Leaving Curriculum Lessons
All pupils have a card in the back of their contact diary on which they should record the times of their lesson each week. This is then signed by a music teacher and allows the pupil to be excused from their lesson.
It is expected that pupils will practise regularly. As a guide, pupils should be practising most nights for at least ten minutes. It is important to understand that the instrumental lesson is only one part of the learning of an instrument – regular practice of scales and arpeggios, as well as pieces of music, together with playing in ensembles, bands or orchestras, are all essential for swift progress.
School Instruments for Loan
In most cases, it is possible for the school to loan instruments from its stock free of charge, although some instruments are less available than others due to popularity. The school does not loan out guitars other than for use in lesson time.
Security of Instruments
Parents must be aware of their responsibilities in ensuring that any instrument loaned out to their son/daughter is kept safe at all times. In addition they must undertake to keep the instrument in good working order and carry out routine maintenance, such as replacement of reeds and strings. If the instrument becomes damaged the Instrumental Manager must be notified immediately. If the damage is caused by the pupil the school will not bear the cost of repairs. Under no circumstances should parents take an instrument for repair and invoice the school without prior permission. In the majority of cases, repairs will be organised through the school and peripatetic staff are always happy to give advice on the care and maintenance of instruments.
It is essential that ALL instruments are covered by your own insurance policy. School instruments are only insured by us when they are stored in the music storeroom. Personal instruments are not covered by our insurance at any time. Household policies often only cover the instrument while it is at home.
It is important that pupils and parents are aware of the need to keep all instruments safe, both on the school premises and elsewhere. There are instrument cupboards in the Lower School Music Department which are supervised during the day and locked at night.
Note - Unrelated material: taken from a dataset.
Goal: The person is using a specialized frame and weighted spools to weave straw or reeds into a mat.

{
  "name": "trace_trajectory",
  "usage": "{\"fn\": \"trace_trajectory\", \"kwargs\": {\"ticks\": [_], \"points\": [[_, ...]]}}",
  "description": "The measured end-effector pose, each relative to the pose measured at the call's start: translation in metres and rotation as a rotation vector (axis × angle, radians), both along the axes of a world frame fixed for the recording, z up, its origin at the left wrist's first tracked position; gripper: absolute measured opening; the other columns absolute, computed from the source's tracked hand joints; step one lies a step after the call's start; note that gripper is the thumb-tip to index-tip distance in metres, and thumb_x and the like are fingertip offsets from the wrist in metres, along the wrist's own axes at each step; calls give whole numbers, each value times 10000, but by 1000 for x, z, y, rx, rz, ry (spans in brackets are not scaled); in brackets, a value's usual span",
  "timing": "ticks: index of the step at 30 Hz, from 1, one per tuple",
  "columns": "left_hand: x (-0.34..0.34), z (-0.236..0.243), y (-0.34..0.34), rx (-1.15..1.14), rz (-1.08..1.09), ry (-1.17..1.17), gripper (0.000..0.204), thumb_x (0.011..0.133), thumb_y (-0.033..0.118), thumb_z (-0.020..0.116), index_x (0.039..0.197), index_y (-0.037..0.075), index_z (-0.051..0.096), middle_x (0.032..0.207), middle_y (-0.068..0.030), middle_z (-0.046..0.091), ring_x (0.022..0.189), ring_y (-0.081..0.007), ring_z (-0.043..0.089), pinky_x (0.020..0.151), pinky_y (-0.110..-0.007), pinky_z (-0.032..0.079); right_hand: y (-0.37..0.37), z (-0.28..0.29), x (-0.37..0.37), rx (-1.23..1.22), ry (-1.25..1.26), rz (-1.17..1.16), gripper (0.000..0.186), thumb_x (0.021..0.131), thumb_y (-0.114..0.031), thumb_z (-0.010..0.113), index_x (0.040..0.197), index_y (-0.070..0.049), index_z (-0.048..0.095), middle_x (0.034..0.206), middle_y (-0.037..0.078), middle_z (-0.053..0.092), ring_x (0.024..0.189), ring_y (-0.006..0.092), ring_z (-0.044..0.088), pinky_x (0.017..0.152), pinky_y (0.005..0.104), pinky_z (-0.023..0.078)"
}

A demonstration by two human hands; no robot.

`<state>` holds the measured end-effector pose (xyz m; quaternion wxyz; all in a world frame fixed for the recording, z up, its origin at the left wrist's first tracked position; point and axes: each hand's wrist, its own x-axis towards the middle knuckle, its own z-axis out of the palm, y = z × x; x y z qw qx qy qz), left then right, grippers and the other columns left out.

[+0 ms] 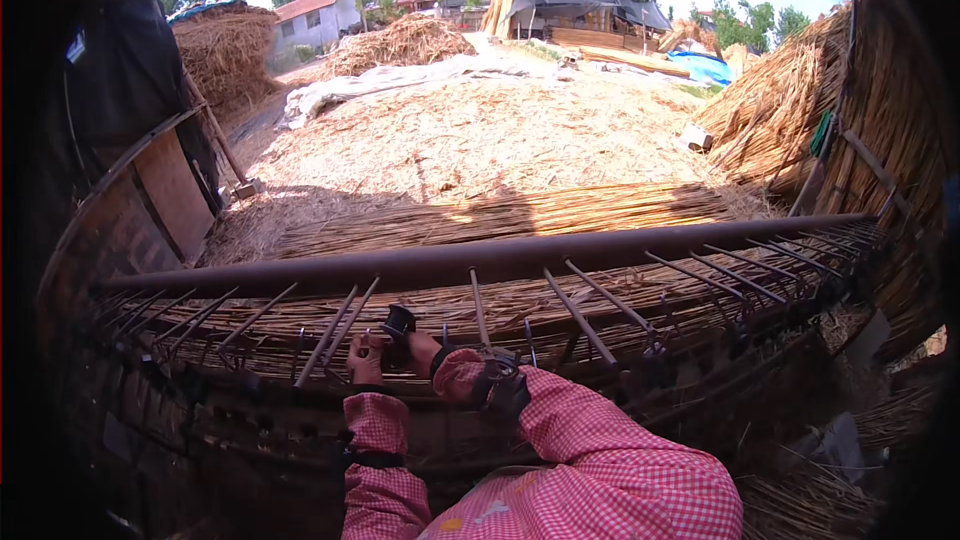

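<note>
Both my hands are together in front of me, left of centre, below a long dark metal pipe (480, 262) with a row of thin metal rods (583, 312) fixed along it. My right hand (423, 350) is closed on a black spool-like piece (399, 324). Right beside it, my left hand (366, 354) has its fingers pinched together; whatever they hold is too small to make out. Behind and under the rods lie long brown reed stalks (440, 304). A dark band or device (500, 387) sits on my right wrist over the pink checked sleeve.
Beyond the pipe, more stalks (480, 217) lie on straw-covered ground (470, 140). Tall reed bundles (790, 110) lean at the right. Brown panels (165, 202) stand at the left. Dark hardware lines the frame's near side. Farther off are straw piles (400, 46) and a dark-roofed shelter (565, 0).
</note>
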<state>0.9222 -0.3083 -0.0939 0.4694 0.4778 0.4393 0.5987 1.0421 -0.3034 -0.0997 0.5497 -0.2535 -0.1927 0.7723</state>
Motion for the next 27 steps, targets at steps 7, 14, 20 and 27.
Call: {"fn": "trace_trajectory", "kwargs": {"ticks": [7, 14, 20, 27], "points": [[35, 44, -18, 90, -180, 327, 708, 663, 253, 730, 1226, -4, 387, 1061, -136, 553, 847, -196, 584, 706, -285, 482, 28, -64, 48, 378, -556, 246, 229, 781, -201, 541, 910, -12, 563, 770, 103, 592, 680, 232, 564, 606, 342, 451], [-20, 53, -40, 38, -256, 514, 681, 656, 216, 728, 1239, 77, 405, 1019, -101, 545, 841, -174, 567, 713, -285, 464, -50, 49, -3, 92, -500, 440, 250, 846, -227, 429, 1017, -76, 531, 886, 65, 591, 779, 165, 565, 697, 291, 458], [18, 48, -29, 138, -278, 312, 612, 631, 290, 742, 1152, 75, 502, 995, -66, 539, 901, -170, 540, 766, -293, 431, -27, 35, 46, 451, -1116, 339, 233, 836, -204, 448, 956, -37, 558, 830, 115, 595, 716, 223, 580, 614, 338, 454], [-12, 22, -55, 201, 280, 706, 732, 544, 367, 768, 1119, -1, 503, 917, -148, 560, 880, -292, 551, 759, -363, 442, -79, 89, 32, 1086, -1493, 118, 217, 759, -197, 508, 811, -9, 603, 766, 166, 587, 764, 329, 571, 692, 376, 457]]}}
It is essential that the pupil’s name is displayed on the OUTSIDE of the instrument case so that it is not taken by another pupil mistaking it as theirs. Pupils are also encouraged to attach other identifying features (e.g. coloured ribbons) to the case to make it easily identifiable.
Exams and Reporting
The school enters pupils for ABRSM practical grade examinations each term and the exams take place in school. Pupils are entered according to teacher discretion and payments for these need to be made to the office at least a month in advance of the examination. If a pupil is absent from an exam or is withdrawn a refund cannot be given.
The majority of pupils will be given a free accompanist from within the Music Department who they will rehearse with before the exam date. For the higher grades (6-8) a payment for a pianist may be required.
Pupils can also be entered for ABRSM theory examinations and there is a theory group in school which offers help with this. Any pupils taking ABRSM practical exams at grade 6 and above must have passed grade 5 theory.
Some teachers enter pupils for Trinity Guildhall practical exams, which will take place at an external centre. Where possible, the school will try and organise an accompanist for these exams also.
Instrumental reports are sent home once a year via pupil registers and Schoolcomms. These will outline your son/daughter’s progress on their instrument and any areas for improvement.
There are many extra-curricular groups at Trinity catering for all abilities and it is expected that once a pupil reaches an appropriate standard on an instrument that they will become a committed member of at least one ensemble. These ensembles perform at the whole-school concerts and provide another means of helping pupils progress with their instrumental learning.